A more suitable alternative is to save the number of the iteration at which the agent was created. No repetitive update is required, and calculation of the difference between the current iteration number and the “birth date” of the agent provides its age when needed.
Viral agent class
The viral agent class manages viral strain information. Methods are, therefore, implemented to access and update this information. Having different viral strains means different properties are needed for the associated viral agents: these are not recognised by same set of immune agents, may have distinct mutation rates, etc. Explicitly implementing all these properties within each agent would make them too “large”, in terms of memory usage, (which is to be avoided for large simulations). The solution here is to use a single integer to code the viral strain. This identification can then be used to access strain-specific properties, which are stored in a large array, (representing tens of thousands of potential strains).
Identification of which immune clonotypes recognise each strain is not limited to lock-and-key concepts. Two list of clonotypes are used for each agent. The first list corresponds to clonotypes for which recognition is certain, (i.e. p = 1), and the second accounts for those for which recognition is not perfect, (i.e. p < 1). These lists can be updated by the agents over the course of the simulation, introducing some adaptability. Infection of immune cells is implemented within CD4 agents. As this interaction involves only these two classes, this is biologically equivalent, but it is more efficient, in terms of computing performance.
CD4 and CD8 agent classes
Commonalities. Class attributes are related to management of the class-specific parameters that make up the internal state of these agents: agent clonotype, multiplication status, activation status, memory status, (and infection status for CD4 agents). Methods are provided, to update or access information, (as for viral agents).
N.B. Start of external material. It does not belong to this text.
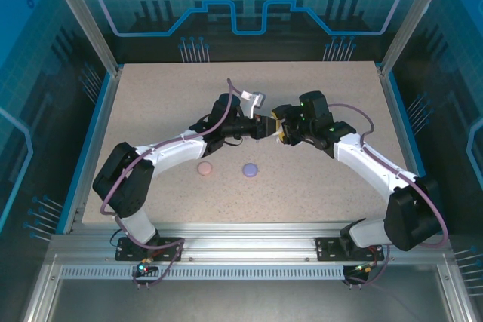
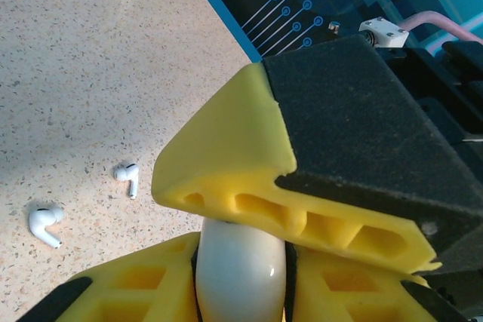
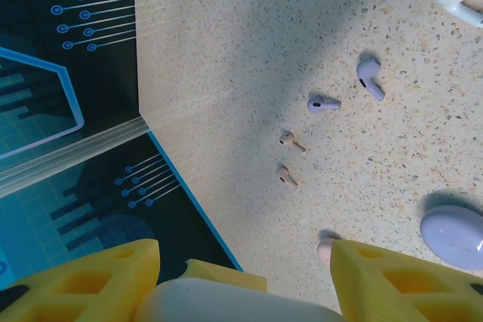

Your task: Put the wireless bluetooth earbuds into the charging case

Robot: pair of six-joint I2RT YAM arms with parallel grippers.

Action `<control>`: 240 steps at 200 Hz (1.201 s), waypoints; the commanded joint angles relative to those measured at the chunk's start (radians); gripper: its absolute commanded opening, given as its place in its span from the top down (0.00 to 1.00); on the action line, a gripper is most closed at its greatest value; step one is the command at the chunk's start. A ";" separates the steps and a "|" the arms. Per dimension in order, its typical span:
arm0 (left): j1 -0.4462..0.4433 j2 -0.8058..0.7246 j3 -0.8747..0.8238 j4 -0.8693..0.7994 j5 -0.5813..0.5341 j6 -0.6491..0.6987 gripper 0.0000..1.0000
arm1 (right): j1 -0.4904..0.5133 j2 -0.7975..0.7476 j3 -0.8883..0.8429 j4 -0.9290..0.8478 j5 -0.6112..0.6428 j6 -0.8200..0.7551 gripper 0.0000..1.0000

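A white charging case [image 2: 241,265] sits upright between my left gripper's [image 2: 241,288] yellow fingers, which press its two narrow sides. My right gripper [image 3: 241,301] is shut across the same case [image 3: 226,305], and one of its fingers [image 2: 226,164] crosses over the case top. Both grippers meet mid-table, left gripper [image 1: 259,124] and right gripper [image 1: 278,128]. On the table below lie two white earbuds [image 2: 127,177] [image 2: 44,224], two purple earbuds [image 3: 370,78] [image 3: 323,103] and two pale pink earbuds [image 3: 290,140] [image 3: 287,176].
A pink case [image 1: 204,168] and a purple case [image 1: 250,170] lie shut on the table nearer the arm bases. The purple case [image 3: 453,235] shows beside my right finger. The table's blue edge [image 3: 189,194] runs nearby in the wrist views.
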 commanded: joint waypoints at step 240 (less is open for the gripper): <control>0.006 -0.022 -0.024 0.051 -0.015 0.009 0.80 | -0.022 0.006 -0.007 0.004 0.008 0.003 0.56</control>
The clonotype is coded as an integer, randomly valued when the agent is created. Activation status is also coded as an integer. This value, set initially to zero, is used to store the identification integer representing the viral strain which led to agent activation. A positive value corresponds to an agent activated to respond to HIV strains, while a negative one is linked with another infection the immune system is currently responding to. This is crucial, as not all immune cells are available for a given response: some are already involved in other responses. It is also important, for CD4 agents, since infection requires that the cell is activated, but the involved response needs not be targeted to HIV.
Multiplication status is an integer, initially set to zero. It is then incremented at each step of the multiplication phase, until it reaches a limit and is set back to zero, signalling the end of this phase. Memory status is also coded as an integer and initially set to zero. When an agent starts assuming the role of a memory cell, it takes the value previously assigned for activation status, and that activation status is then set back to zero.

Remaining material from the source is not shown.